Although there is and have been "archive" capabilities on the current and previous computing platforms at SLAC, documents in this Computing Services "archive" are unsystematically selected for retention by their individual creators, who are saving or discarding web documents based on de-centralized, changing, and certainly non-uniform criteria. In addition, although the volume of "archived" documents is smaller than the volume of backups, both share a further attribute that makes them an archival problem.

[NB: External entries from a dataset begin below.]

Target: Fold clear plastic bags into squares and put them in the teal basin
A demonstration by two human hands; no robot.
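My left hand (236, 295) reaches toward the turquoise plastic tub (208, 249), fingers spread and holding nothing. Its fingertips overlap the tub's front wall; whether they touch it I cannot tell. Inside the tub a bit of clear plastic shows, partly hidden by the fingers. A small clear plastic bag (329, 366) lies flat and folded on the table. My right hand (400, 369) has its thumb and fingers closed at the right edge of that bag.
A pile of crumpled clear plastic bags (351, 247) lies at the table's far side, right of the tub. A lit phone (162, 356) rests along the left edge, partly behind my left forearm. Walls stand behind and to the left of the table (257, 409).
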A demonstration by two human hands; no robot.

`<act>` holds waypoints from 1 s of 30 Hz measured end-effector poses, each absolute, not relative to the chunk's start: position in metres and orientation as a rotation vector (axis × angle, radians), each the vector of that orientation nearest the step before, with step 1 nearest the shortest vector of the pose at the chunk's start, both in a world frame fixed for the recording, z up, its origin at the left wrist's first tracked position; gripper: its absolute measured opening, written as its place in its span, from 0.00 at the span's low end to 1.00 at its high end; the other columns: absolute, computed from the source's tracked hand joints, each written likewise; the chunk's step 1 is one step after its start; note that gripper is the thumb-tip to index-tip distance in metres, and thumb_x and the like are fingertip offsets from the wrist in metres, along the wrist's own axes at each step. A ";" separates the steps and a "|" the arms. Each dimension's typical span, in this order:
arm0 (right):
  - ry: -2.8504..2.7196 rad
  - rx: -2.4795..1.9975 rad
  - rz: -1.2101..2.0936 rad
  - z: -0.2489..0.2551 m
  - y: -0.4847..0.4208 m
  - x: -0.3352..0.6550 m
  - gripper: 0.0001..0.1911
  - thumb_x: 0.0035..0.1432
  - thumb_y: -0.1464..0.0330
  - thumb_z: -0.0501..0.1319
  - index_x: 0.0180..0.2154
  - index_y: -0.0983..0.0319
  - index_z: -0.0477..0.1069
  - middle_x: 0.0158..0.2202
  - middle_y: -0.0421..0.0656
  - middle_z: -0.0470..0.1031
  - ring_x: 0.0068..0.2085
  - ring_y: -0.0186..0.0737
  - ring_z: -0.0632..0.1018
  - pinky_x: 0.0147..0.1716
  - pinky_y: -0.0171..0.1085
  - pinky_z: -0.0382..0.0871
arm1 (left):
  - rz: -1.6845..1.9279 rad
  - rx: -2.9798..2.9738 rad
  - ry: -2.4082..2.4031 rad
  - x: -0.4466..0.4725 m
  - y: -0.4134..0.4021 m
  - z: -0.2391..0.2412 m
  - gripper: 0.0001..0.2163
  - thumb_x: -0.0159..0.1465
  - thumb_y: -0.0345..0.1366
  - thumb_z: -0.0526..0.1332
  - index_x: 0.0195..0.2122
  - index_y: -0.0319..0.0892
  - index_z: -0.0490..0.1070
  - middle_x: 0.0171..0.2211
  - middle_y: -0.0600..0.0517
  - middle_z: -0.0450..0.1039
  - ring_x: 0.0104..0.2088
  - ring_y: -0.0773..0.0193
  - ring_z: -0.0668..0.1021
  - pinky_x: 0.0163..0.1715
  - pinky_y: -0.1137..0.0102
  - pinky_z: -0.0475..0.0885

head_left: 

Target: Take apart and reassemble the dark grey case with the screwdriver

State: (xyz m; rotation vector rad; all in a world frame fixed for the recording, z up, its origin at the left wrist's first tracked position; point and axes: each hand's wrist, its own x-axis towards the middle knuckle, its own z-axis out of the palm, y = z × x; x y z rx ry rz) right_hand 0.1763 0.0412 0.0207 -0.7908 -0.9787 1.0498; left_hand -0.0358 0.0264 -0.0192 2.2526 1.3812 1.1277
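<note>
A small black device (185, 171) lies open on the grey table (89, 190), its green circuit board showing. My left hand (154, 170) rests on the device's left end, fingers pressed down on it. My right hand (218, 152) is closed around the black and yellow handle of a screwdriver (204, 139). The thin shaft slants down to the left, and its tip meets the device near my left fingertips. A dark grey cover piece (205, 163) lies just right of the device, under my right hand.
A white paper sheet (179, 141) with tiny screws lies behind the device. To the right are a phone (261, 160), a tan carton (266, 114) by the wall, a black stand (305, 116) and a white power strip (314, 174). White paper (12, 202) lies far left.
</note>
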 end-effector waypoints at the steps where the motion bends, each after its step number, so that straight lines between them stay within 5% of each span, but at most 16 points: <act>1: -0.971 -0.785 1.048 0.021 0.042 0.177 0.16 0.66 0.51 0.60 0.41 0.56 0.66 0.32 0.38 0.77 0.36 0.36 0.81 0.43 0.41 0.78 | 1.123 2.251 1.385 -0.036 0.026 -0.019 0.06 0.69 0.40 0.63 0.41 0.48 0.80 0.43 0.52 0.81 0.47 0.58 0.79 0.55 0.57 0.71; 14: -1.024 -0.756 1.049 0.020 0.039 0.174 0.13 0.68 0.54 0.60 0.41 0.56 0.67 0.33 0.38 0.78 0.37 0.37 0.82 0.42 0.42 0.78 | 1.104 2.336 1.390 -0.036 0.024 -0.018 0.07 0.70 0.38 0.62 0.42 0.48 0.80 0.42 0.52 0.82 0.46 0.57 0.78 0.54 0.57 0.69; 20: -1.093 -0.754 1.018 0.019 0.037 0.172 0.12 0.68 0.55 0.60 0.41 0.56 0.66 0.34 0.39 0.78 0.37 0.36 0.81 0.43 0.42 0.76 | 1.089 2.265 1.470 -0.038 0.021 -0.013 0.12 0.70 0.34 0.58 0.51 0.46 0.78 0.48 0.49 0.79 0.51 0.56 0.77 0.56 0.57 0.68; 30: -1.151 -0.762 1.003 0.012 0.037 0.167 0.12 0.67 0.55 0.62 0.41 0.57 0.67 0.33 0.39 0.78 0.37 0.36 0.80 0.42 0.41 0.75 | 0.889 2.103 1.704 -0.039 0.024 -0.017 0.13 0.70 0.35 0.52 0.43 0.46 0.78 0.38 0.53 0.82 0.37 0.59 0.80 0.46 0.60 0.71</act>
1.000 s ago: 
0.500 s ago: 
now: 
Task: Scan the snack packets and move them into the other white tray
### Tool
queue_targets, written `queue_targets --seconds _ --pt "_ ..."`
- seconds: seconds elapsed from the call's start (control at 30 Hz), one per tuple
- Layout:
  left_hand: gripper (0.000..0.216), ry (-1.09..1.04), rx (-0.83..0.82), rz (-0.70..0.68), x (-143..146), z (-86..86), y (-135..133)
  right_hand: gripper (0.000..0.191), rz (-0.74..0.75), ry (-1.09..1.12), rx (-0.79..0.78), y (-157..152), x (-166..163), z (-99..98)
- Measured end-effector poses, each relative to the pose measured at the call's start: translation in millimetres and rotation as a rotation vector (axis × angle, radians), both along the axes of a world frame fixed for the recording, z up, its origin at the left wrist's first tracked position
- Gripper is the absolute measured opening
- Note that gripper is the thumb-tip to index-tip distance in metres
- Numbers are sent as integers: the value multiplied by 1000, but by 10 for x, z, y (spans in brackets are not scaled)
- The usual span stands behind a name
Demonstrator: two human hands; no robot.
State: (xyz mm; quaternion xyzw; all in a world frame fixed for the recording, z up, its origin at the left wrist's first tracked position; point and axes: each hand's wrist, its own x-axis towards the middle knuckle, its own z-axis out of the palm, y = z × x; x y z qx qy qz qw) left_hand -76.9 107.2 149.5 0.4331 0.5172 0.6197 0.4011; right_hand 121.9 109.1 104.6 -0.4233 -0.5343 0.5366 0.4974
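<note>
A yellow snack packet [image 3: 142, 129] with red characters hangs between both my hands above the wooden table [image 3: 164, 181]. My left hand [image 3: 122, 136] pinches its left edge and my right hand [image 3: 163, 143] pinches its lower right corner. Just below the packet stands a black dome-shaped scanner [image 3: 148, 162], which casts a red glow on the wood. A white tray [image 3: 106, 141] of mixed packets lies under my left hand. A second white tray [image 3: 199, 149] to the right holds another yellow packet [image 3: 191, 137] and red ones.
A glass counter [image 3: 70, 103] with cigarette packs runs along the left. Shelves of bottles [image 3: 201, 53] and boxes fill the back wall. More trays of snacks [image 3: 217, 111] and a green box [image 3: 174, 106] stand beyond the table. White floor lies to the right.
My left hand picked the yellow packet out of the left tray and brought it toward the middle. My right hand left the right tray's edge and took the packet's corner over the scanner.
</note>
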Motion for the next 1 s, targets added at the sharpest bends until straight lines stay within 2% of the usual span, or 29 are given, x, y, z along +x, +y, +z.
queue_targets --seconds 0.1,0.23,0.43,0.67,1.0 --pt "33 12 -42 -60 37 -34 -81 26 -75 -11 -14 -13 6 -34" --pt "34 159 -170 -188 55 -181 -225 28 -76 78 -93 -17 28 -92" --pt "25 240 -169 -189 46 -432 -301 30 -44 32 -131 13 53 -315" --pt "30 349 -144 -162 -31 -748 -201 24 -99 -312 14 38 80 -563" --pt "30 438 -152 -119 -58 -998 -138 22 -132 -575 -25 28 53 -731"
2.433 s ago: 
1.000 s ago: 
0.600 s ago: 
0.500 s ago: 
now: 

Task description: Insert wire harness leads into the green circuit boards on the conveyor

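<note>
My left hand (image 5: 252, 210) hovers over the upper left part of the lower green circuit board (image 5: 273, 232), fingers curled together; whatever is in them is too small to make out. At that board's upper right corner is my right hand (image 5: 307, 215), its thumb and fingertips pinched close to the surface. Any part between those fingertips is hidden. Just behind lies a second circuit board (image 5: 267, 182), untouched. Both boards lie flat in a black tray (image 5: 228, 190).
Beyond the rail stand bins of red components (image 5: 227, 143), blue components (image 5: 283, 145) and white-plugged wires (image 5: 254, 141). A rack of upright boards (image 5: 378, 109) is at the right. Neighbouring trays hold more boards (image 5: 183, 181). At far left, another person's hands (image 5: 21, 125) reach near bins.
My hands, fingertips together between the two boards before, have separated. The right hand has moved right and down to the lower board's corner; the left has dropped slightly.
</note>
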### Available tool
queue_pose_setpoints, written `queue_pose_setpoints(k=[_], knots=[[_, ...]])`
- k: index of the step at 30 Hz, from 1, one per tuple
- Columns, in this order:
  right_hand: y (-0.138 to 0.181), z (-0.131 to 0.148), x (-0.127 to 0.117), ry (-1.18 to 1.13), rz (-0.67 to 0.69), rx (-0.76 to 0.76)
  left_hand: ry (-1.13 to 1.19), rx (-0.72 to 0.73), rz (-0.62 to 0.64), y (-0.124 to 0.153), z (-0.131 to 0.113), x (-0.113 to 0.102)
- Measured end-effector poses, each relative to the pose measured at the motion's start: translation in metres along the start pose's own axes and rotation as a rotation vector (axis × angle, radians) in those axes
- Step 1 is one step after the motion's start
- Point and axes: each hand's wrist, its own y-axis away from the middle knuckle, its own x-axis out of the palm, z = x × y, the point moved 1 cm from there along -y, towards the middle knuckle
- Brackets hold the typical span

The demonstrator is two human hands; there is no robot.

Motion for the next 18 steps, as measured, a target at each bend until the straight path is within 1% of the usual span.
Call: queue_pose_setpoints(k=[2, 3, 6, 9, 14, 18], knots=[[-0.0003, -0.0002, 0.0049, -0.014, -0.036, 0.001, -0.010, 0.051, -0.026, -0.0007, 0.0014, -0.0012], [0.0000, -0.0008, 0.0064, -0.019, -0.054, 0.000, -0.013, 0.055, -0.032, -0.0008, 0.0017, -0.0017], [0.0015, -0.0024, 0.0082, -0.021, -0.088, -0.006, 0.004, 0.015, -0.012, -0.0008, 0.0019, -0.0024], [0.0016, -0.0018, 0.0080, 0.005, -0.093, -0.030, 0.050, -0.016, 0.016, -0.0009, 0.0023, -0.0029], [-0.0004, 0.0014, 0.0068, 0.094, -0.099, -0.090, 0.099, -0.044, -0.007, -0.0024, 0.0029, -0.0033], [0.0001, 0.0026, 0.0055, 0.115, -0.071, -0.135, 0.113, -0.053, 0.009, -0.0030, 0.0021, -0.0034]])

Over time, odd things happen to Web document names: the content, or document attached to a particular "name" changes at regular intervals, because the name is both an address and a name. The "Web document name" is what external and internal systems -- the "Internet" and the "intranet" -- use to locate a document. In Web lingo, the document name is a "URL", or "Uniform Resource Locator." The "Web document name"/URL is also what you and I type when we want to view a document on the Web. When a Web page owner updates a page, the content, the information -- and therefore, the "document" -- is changed, but the URL, necessarily, stays the same. Otherwise, the system would not be able to find the page, either through a directly-typed request, or through a previously-established link on another page. (See figure 2.) This ability to link and to renew links constitutes the communicative and functional beauty of the Web, but it makes the World Wide Web an artifact of the present with a disappearing past.

At SLAC, Web page changes have been automatically handled by the backup procedure on the HEP web site by means of a cascading name change that allows a limited number of iterations of a particular web page to be backed up and saved at any given time. In this process, the URL name travels to the newest iteration of the page; and backup name 1 is assigned to the immediately superseded iteration. At the time of the next backup, name 2 is assigned to the first iteration; name 1 is assigned to the second iteration, and the URL name is placed on the most current, or third, iteration. After the upper limit of backup documents of a single page have been stored (at SLAC, this number is six) the next subsequent backup cycle triggers the disposal of the oldest iteration in storage.

Using file lists of the backup tapes, one can determine when a particular Web document was created ONLY IF a tape was taken out of the backup cycle, and therefore not overwritten, before an original Web document reached its seventh iteration. In fact, the earliest Web pages at SLAC were set aside through precisely such interventions.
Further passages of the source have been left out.